On March 28, 2013, Cox’s employment with the Nueces County Sheriffs Department was terminated. Cox presumes that his employment was terminated due to his dissemination of a recorded conversation, wherein Kaelin threatened an officer who has since resigned from his position. At the time, Cox was working in the jail along with Burnside and another employee who apparently was previously assigned to the DEA Task Force, but who was also reassigned by Kaelin to jail duty for political-related reasons.

Cox avers that his involvement with the PAC, Burnside, or the election was in no way associated with his employment, and he did not discuss these matters during work hours. Cox asserts that his involvement with the political process and his known support for Kaelin’s opponent in the upcoming election were the causes of his demotion to a position in the jail, as well as his eventual termination.

II.

Cox then filed this § 1983 action in federal court, naming both Nueces County, Texas, a municipality, and Kaelin, individually, as defendants. Cox asserted that the defendants maintain a pattern or practice of depriving persons of their First Amendment rights, and that defendants retaliated against him in violation of the First Amendment because he engaged in free speech and association in regards to the political process.

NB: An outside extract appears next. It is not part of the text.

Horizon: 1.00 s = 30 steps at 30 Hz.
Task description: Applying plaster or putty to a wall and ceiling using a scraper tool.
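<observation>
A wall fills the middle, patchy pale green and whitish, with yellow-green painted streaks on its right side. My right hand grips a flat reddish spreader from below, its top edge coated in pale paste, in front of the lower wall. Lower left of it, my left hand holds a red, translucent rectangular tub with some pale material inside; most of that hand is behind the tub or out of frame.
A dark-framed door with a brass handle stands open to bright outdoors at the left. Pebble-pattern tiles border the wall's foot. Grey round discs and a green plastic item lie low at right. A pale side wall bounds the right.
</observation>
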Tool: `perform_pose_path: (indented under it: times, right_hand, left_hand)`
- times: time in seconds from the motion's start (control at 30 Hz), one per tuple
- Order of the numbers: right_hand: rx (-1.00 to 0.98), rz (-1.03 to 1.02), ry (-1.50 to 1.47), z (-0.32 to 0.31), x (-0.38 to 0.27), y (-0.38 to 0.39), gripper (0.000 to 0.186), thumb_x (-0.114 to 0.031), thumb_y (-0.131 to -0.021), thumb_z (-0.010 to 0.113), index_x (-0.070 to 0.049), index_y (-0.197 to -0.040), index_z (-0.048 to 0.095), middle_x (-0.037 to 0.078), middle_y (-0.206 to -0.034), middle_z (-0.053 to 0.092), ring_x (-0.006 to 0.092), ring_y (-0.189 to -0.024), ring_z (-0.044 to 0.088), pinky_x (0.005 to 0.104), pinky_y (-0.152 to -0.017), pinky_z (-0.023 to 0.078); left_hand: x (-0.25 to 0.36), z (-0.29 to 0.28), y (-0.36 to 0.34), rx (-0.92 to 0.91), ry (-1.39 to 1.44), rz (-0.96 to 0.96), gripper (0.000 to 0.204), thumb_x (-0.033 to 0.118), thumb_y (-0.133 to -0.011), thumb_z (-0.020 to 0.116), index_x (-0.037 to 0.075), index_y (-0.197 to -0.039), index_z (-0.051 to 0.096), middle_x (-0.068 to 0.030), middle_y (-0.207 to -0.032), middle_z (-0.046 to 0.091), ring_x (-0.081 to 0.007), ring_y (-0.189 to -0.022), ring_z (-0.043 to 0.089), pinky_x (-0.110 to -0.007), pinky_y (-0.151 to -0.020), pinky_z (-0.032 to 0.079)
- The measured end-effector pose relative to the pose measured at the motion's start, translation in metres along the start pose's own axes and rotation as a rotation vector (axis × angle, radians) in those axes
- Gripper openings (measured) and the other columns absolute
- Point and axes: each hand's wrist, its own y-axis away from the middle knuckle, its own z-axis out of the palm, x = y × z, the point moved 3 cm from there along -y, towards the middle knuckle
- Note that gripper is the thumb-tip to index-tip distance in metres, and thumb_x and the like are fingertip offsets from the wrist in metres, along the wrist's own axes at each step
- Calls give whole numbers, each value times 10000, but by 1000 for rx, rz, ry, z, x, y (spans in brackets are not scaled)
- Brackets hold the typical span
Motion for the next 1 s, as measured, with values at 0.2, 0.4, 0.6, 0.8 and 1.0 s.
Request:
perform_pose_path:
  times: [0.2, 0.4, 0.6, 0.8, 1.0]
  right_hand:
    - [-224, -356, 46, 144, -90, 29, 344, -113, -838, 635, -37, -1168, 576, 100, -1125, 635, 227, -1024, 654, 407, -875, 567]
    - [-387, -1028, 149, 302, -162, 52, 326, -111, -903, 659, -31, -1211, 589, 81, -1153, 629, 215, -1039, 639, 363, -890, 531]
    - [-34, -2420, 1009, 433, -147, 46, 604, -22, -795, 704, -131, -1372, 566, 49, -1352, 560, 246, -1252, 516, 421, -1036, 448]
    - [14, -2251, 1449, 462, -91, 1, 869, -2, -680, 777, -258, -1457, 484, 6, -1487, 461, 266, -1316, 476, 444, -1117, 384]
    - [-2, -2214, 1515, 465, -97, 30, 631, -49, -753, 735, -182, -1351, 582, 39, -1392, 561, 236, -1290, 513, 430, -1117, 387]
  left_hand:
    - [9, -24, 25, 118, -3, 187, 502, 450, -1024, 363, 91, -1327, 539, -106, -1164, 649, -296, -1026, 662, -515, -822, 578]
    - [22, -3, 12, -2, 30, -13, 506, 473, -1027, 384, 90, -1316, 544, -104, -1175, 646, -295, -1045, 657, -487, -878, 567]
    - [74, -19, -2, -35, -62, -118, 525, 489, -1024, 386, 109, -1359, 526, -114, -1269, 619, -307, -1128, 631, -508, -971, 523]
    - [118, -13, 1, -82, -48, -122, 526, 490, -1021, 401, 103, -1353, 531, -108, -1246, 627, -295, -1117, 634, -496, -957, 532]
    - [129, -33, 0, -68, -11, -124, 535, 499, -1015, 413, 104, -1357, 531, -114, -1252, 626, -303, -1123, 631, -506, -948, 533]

In response, Kaelin filed a motion to dismiss under Federal Rule of Civil Procedure 12(b)(6) for a failure to state a claim upon which relief can be granted, in addition to raising the defense of qualified immunity. In support of this motion, Kae-lin argued that: (1) Cox’s pleadings were conclusory.and did not meet the necessary pleading standard to survive a motion to dismiss; (2) Cox had not pleaded a policy on which his claim was based; (3) Cox had not pleaded sufficient facts to support a claim of retaliation for engaging in conduct protected by the First Amendment; and (4) Cox’s pleadings failed to negate Kae-lin’s qualified immunity defense. The matter was referred to a United States Magistrate Judge, who found that Cox had pleaded sufficient facts to support all of the required elements of a First Amendment retaliation claim and had pleaded sufficient facts to negate Kaelin’s qualified immunity defense at the motion to dismiss *309 stage. The Magistrate Judge further found that the issue of whether there was a practice or policy violative of the First Amendment was not relevant to the cause of action against Kaelin. The Magistrate Judge therefore recommended that Kae-lin’s motion to dismiss be denied. The district court thereafter overruled all of Kaelin’s objections to the Magistrate Judge’s recommendation, adopted its findings and conclusions, and denied Kaelin’s motion to dismiss. Kaelin then filed a timely notice of appeal.

DISCUSSION

In his brief, Cox asserts that this Court lacks jurisdiction to review the district court’s denial of Kaelin’s motion to dismiss, arguing that the district court did not reject Kaelin’s defense of qualified immunity, but rather made a “preliminary determination” that Cox had pleaded sufficient facts that, if proven, would negate Kaelin’s qualified immunity defense. However, a district court order denying a government official’s claim of qualified immunity is immediately appealable under the collateral-order doctrine, provided “it turns on an issue of law.” Ashcroft v. Iqbal, 556 U.S. 662, 672, 129 S.Ct. 1937, 173 L.Ed.2d 868 (2009). A district court order ruling on the sufficiency of the pleadings on the basis of qualified immunity “turns on an issue of law,” as “evaluating the sufficiency of a complaint is not a ‘fact-based’ question of law.” Id. at 674, 129 S.Ct. 1937.